Activity → Return each line of the data below exactly, omitting any pictures.
━━━ Data provided ━━━
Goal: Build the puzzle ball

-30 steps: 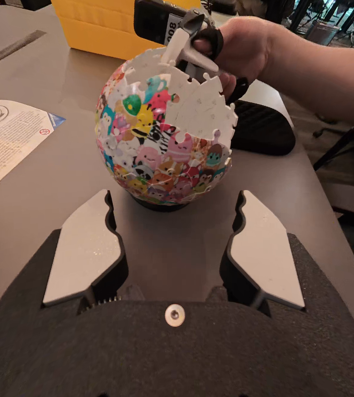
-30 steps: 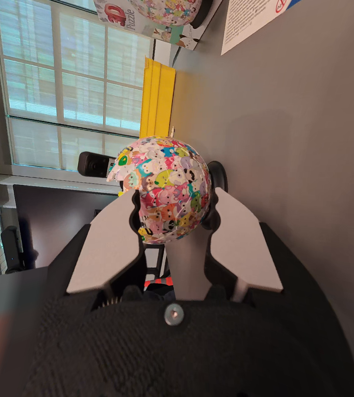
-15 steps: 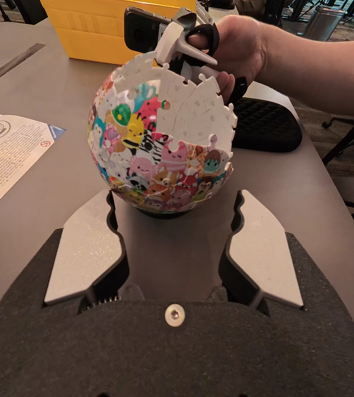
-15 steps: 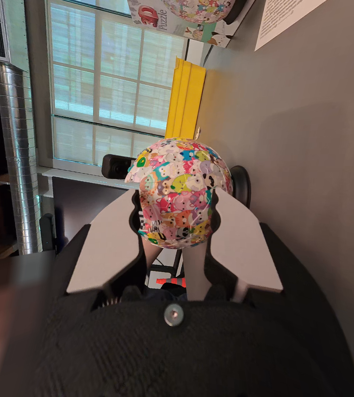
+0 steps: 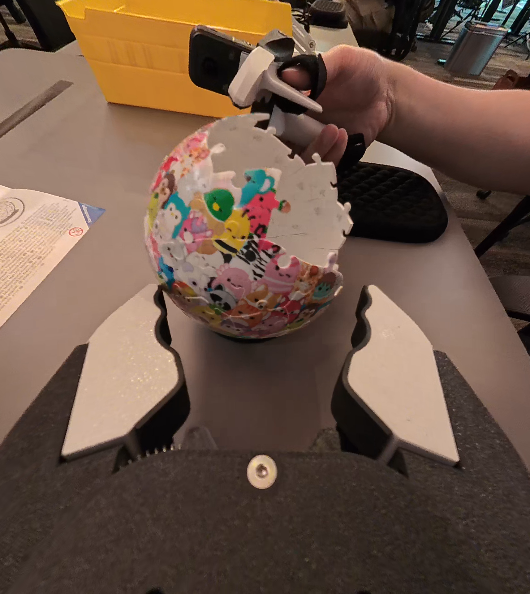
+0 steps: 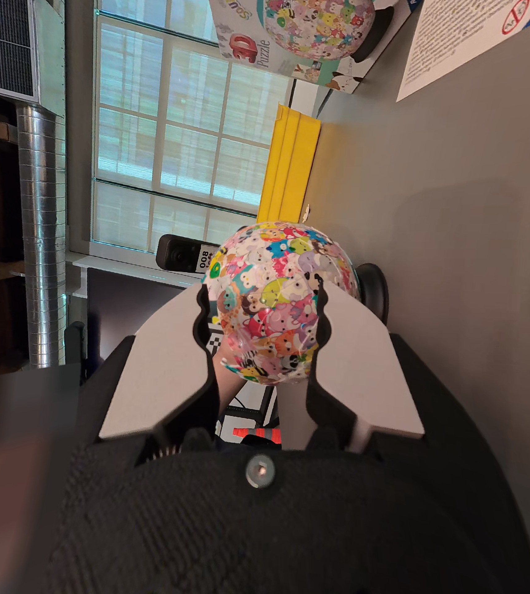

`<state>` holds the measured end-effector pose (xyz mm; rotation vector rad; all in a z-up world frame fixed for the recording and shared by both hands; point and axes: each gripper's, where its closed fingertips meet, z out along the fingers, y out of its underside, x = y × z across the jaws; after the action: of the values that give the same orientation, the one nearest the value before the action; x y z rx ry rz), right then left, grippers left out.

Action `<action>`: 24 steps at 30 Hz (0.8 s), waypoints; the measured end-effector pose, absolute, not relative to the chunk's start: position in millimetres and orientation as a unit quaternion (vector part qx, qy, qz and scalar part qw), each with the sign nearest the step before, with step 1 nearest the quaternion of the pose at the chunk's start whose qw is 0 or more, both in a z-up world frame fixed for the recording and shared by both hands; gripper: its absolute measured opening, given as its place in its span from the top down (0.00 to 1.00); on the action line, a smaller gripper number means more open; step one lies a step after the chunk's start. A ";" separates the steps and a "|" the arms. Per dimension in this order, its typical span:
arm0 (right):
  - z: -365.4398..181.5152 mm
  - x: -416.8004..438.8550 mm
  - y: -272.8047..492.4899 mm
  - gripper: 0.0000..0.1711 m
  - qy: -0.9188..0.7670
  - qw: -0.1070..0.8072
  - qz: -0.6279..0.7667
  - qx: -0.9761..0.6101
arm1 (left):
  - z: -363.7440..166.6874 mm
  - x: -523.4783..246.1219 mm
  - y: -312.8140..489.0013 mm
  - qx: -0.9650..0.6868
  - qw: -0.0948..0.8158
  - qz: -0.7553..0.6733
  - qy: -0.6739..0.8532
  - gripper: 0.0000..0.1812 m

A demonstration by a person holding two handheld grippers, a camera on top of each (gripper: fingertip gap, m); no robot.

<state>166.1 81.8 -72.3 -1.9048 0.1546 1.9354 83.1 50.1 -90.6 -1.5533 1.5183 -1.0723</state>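
The puzzle ball [image 5: 225,257] is a colourful sphere on a black stand [image 5: 247,336] on the grey table [image 5: 64,160]. An unfilled opening at its upper right shows the white inside. My left gripper [image 5: 262,289] is open and empty, its fingertips level with the ball's lower part on either side. My right gripper [image 6: 262,286] is closed on the ball [image 6: 276,305], which sits between its fingers. In the left wrist view the right gripper [image 5: 276,106], held by a hand, sits at the ball's top back rim.
A yellow bin [image 5: 173,58] stands behind the ball. An instruction sheet [image 5: 16,250] lies to the left. A black padded seat [image 5: 392,205] is at the table's right edge. The puzzle box [image 6: 305,41] stands beyond the yellow bin [image 6: 289,160]. The left gripper's tips are roughly 11 cm from the right gripper's. Both grippers' tips are roughly 20 cm from the black padded seat [image 5: 392,205].
My left gripper has moved closer to the ball, still open. The ball has turned in the right gripper's hold, so the white opening now faces more up and right.
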 end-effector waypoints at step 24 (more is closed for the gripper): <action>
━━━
Completed task →
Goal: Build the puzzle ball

-30 steps: 
-30 steps: 
-15 steps: 
-15 steps: 
+0 steps: 
+0 steps: 

`<state>` holds the measured end-effector pose (xyz mm; rotation vector rad; all in a z-up world frame fixed for the recording and shared by both hands; point and axes: each gripper's, where its closed fingertips meet, z out along the fingers, y out of its underside, x = y × z across the jaws; after the action: of the values that give the same orientation, the one nearest the value before the action; x y z rx ry rz), right then left, grippers left out.

Action `<action>`: 24 steps at 30 Hz (0.8 s), waypoints; the measured end-effector pose, absolute, not relative to the chunk's start: position in millimetres and orientation as a unit quaternion (vector part qx, qy, qz and scalar part qw), each with the sign nearest the step before, with step 1 nearest the quaternion of the pose at the chunk's start whose qw is 0 or more, both in a z-up world frame fixed for the recording and shared by both hands; gripper: its absolute measured opening, given as its place in its span from the top down (0.00 to 1.00); on the action line, a smaller gripper number means more open; step one lies a step after the chunk's start. A ";" separates the steps and a "|" the arms. Per dimension in this order, its typical span:
arm0 (right):
  - z: -365.4398..181.5152 mm
  - x: -416.8004..438.8550 mm
  - y: -272.8047..492.4899 mm
  - gripper: 0.0000..0.1711 m
  - qy: -0.9188..0.7670
  - qw: -0.1070..0.8072
  - qz: -0.6279..0.7667
  - qx: -0.9761..0.6101
arm1 (left):
  - z: -363.7440..166.6874 mm
  - x: -523.4783..246.1219 mm
  - y: -312.8140..489.0013 mm
  - qx: -0.9650..0.6868
  - qw: -0.0948..0.8158
  - qz: -0.7553..0.6733
  - qy: -0.6739..0.8532
  - gripper: 0.0000..0.1812 m

A demonstration by a person holding two handheld grippers, a camera on top of each (gripper: fingertip gap, m); no robot.

<state>166.1 81.8 -72.3 -1.9048 0.1546 1.9354 83.1 50.1 -90.6 -1.5533 1.5183 -1.0723</state>
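The puzzle ball [image 5: 225,257] is a colourful sphere on a black stand [image 5: 247,336] on the grey table [image 5: 64,160]. An unfilled opening at its upper right shows the white inside. My left gripper [image 5: 262,289] is open and empty, its fingertips level with the ball's lower part on either side. My right gripper [image 6: 262,286] is closed on the ball [image 6: 276,305], which sits between its fingers. In the left wrist view the right gripper [image 5: 276,106], held by a hand, sits at the ball's top back rim.
A yellow bin [image 5: 173,58] stands behind the ball. An instruction sheet [image 5: 16,250] lies to the left. A black padded seat [image 5: 392,205] is at the table's right edge. The puzzle box [image 6: 305,41] stands beyond the yellow bin [image 6: 289,160]. The left gripper's tips are roughly 11 cm from the right gripper's. Both grippers' tips are roughly 20 cm from the black padded seat [image 5: 392,205].
My left gripper has moved closer to the ball, still open. The ball has turned in the right gripper's hold, so the white opening now faces more up and right.
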 end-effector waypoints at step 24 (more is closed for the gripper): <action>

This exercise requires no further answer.